Fifth, the book underscores the relevance of subjects’ agency-specific roles and subjectivity by illustrating how to address in MOS the myriad subalterns—those disempowered constituents lacking access to resources or even self-representation. To borrow the words of Mir and Greenwood, those who are “beyond the protection offered modern the state” (p. 90). The third chapter, Philosophy from Below, critiques how we represent subalterns in our research and offers ideas on how conscientious scholars in the field can respond to the crisis of representation when studying those who are the most socially, politically, and economically disenfranchised.
Sixth, the book reminds us that while it is crucial to focus on the individual and their agency, we must account for individual agency within the collective. The book outlines how MOS scholars should speak to “others” and of “others” and reminds us that as researchers, our theorizing process is activism and a journey. As they explain: “The philosophical foundations of political society are predicated on ontological realism, a solidarity with the under-laborer that not only informs its politics but seeps into the epistemological domain, and locates its focus on the contingent relationships between phenomena and institutional structures”. (p. 83)
The book offers challenges and possibilities requiring our engagement as scholars. There has been tension in managing knowledge in MOS between the Global North and the Global South.

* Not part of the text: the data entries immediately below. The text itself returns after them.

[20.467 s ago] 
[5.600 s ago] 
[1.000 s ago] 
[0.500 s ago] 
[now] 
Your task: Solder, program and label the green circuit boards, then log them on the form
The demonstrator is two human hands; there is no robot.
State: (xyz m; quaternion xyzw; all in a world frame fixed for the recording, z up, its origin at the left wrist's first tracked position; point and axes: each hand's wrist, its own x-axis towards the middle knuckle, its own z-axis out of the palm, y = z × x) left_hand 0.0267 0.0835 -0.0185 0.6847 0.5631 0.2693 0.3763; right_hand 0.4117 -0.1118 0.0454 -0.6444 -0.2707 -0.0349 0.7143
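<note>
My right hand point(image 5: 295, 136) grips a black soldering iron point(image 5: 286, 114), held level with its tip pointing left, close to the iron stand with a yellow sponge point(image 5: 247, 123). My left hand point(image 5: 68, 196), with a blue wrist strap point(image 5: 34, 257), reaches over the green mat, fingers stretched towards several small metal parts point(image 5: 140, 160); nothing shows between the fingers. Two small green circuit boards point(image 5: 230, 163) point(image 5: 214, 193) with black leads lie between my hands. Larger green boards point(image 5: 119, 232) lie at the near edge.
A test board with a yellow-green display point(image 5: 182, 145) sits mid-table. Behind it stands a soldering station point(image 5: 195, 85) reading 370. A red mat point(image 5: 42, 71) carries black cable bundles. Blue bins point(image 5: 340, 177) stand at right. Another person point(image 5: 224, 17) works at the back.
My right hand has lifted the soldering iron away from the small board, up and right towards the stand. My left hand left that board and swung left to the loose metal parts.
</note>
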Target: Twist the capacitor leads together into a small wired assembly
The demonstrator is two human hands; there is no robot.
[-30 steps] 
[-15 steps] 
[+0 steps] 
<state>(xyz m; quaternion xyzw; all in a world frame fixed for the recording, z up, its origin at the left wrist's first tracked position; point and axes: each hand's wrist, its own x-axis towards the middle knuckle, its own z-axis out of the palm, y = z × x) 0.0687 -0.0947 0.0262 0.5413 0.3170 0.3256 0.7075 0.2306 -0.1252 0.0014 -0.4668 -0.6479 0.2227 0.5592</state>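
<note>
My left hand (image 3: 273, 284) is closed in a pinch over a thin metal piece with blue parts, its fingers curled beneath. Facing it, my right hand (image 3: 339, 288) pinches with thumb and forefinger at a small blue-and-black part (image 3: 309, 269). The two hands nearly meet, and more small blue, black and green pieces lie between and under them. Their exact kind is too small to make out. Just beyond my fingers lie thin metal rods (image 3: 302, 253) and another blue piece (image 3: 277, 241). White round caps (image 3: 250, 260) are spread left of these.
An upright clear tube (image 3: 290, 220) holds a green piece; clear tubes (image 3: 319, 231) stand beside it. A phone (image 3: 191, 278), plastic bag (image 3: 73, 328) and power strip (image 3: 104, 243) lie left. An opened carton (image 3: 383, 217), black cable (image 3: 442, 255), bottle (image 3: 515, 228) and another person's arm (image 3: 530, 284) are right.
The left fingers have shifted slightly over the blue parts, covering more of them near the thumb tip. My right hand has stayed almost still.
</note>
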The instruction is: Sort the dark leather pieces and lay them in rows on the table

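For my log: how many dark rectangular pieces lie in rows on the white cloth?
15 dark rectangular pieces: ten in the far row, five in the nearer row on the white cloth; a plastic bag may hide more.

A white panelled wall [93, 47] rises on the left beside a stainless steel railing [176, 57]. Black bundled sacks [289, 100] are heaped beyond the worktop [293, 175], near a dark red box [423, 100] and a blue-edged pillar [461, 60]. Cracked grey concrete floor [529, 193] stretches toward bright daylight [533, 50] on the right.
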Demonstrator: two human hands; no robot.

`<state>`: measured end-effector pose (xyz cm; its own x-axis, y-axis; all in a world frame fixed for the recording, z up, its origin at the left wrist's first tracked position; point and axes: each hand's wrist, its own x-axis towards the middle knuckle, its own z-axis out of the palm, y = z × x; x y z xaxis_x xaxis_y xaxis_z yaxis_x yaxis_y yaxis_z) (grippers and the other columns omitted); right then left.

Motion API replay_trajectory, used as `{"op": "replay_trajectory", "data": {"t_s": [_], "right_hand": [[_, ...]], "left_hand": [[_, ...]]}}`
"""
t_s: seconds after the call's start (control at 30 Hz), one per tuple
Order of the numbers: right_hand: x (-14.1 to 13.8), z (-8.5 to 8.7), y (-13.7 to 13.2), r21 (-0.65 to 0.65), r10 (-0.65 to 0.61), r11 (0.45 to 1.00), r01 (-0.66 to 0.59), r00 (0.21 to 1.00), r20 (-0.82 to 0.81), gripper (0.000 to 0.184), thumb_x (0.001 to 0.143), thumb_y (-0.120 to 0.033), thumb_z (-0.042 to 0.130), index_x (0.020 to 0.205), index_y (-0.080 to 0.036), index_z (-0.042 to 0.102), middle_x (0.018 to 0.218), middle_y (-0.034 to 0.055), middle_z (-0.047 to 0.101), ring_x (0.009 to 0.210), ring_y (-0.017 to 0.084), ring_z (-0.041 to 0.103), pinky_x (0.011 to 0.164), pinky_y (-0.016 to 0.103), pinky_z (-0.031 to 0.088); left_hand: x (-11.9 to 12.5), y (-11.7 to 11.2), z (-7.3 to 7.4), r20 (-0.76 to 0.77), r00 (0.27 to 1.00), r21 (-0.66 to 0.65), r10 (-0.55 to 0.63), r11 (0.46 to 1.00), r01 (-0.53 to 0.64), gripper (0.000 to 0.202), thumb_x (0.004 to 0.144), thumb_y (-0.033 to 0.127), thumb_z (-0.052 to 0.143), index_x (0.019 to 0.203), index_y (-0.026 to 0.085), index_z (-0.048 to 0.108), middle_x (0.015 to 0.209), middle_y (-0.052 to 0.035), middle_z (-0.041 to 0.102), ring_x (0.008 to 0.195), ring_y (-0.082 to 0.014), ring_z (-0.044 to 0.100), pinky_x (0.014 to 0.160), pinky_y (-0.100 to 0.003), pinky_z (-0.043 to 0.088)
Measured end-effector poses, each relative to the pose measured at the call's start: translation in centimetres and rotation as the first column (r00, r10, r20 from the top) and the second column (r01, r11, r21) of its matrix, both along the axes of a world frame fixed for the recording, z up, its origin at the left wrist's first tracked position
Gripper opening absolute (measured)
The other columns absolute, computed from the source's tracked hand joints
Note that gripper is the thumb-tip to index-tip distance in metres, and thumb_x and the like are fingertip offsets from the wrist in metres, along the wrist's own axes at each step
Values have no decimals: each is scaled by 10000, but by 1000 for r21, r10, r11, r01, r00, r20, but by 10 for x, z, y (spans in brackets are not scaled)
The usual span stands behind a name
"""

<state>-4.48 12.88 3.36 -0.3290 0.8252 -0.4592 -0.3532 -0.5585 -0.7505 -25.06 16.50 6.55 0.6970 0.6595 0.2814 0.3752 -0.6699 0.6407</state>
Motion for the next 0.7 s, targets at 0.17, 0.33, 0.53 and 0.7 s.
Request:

In regards to this tension, the question the book raises is: About whom are we inquiring? The effort to build knowledge in MOS across areas is challenging without privileging some as superior. Therefore, Mir and Greenwood ask us to unpack and acknowledge the fundamental assumptions that underpin our research.
As a reader, I am captivated by the compelling prose found in the book, and I consider it to be a quick reference tool for doctoral students and novice researchers like me. The book shows the implications of various theoretical and analytical traditions in the discipline. As MOS has increasingly become interested in raising questions about capitalism, governance, and the broadening of sites of our research, our empirical methods certainly cannot remain parochial, and the book attempts to balance that imbalance. Finally, what I find most compelling is that Mir and Greenwood suggest decentering the field by decentering the center. Thus the book raises the question of whether we can define the field of our research when what becomes a field is the land where we belong, and the center is where we are now? This idea is important for diaspora scholars like myself. I see how it deeply resonates with my positionality and creates an ambivalence in me. As I see myself as a haunted, deracinated scholar whose perpetual quest becomes defining her relation with the idea of research and the field, the center, and home, and I conclude my review with this embodied ambivalence.